Task instructions —
The line containing "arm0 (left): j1" marks the start. Return it and every later line of the listing below exactly, ending with the last one.

Exercise data —
......
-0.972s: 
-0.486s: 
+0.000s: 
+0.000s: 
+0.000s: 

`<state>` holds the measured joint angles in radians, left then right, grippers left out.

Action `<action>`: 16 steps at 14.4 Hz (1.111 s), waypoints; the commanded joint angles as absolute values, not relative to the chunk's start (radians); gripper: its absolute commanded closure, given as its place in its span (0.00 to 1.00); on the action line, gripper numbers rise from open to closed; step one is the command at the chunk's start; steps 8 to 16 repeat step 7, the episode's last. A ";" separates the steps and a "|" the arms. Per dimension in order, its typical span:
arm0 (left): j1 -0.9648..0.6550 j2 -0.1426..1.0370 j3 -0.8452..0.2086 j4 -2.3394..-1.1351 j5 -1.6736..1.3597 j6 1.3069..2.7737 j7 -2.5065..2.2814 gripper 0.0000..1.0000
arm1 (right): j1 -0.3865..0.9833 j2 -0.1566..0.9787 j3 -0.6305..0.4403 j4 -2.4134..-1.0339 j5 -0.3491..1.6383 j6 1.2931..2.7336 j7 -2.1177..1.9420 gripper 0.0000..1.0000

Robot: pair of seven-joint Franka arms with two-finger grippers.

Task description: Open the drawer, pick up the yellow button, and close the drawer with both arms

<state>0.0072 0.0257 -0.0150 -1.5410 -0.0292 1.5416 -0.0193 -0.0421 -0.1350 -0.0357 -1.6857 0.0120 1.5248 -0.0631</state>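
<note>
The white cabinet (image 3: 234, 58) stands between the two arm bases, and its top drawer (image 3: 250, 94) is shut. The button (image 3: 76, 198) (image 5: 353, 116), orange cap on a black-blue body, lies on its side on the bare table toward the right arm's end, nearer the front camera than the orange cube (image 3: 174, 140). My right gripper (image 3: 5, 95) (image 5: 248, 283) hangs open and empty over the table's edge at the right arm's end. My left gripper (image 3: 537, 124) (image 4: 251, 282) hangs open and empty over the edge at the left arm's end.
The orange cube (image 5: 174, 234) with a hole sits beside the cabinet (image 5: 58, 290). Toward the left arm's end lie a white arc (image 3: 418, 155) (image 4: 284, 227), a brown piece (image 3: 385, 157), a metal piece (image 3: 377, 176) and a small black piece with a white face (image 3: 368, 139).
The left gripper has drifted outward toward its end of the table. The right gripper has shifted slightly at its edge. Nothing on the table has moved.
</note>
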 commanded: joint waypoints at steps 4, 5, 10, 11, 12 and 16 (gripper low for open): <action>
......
Response to this exercise —
arm0 (left): j1 -0.9648..0.6550 j2 -0.1426..1.0370 j3 -0.8452..0.2086 j4 -2.3394..-1.1351 j5 -1.6736..1.3597 j6 1.3069..2.7737 j7 -2.5065..2.2814 gripper 0.0000..1.0000
arm1 (right): j1 -0.3865..0.9833 j2 -0.1566..0.9787 j3 -0.6305..0.4403 j4 -2.4134..-1.0339 j5 -0.3491..1.6383 j6 1.2931..2.7336 j7 -2.1177..1.9420 gripper 0.0000..1.0000

Robot: pair of seven-joint Franka arms with two-finger grippers.

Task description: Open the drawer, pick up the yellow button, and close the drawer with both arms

<state>0.0072 0.0257 -0.0150 -1.5410 -0.0292 1.5416 -0.0193 -0.0421 -0.1350 -0.0357 -1.6857 0.0120 1.5248 -0.0631</state>
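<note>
The white cabinet (image 3: 234, 58) stands between the two arm bases, and its top drawer (image 3: 250, 94) is shut. The button (image 3: 76, 198) (image 5: 353, 116), orange cap on a black-blue body, lies on its side on the bare table toward the right arm's end, nearer the front camera than the orange cube (image 3: 174, 140). My right gripper (image 3: 5, 95) (image 5: 248, 283) hangs open and empty over the table's edge at the right arm's end. My left gripper (image 3: 537, 124) (image 4: 251, 282) hangs open and empty over the edge at the left arm's end.
The orange cube (image 5: 174, 234) with a hole sits beside the cabinet (image 5: 58, 290). Toward the left arm's end lie a white arc (image 3: 418, 155) (image 4: 284, 227), a brown piece (image 3: 385, 157), a metal piece (image 3: 377, 176) and a small black piece with a white face (image 3: 368, 139).
The left gripper has drifted outward toward its end of the table. The right gripper has shifted slightly at its edge. Nothing on the table has moved.
</note>
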 commanded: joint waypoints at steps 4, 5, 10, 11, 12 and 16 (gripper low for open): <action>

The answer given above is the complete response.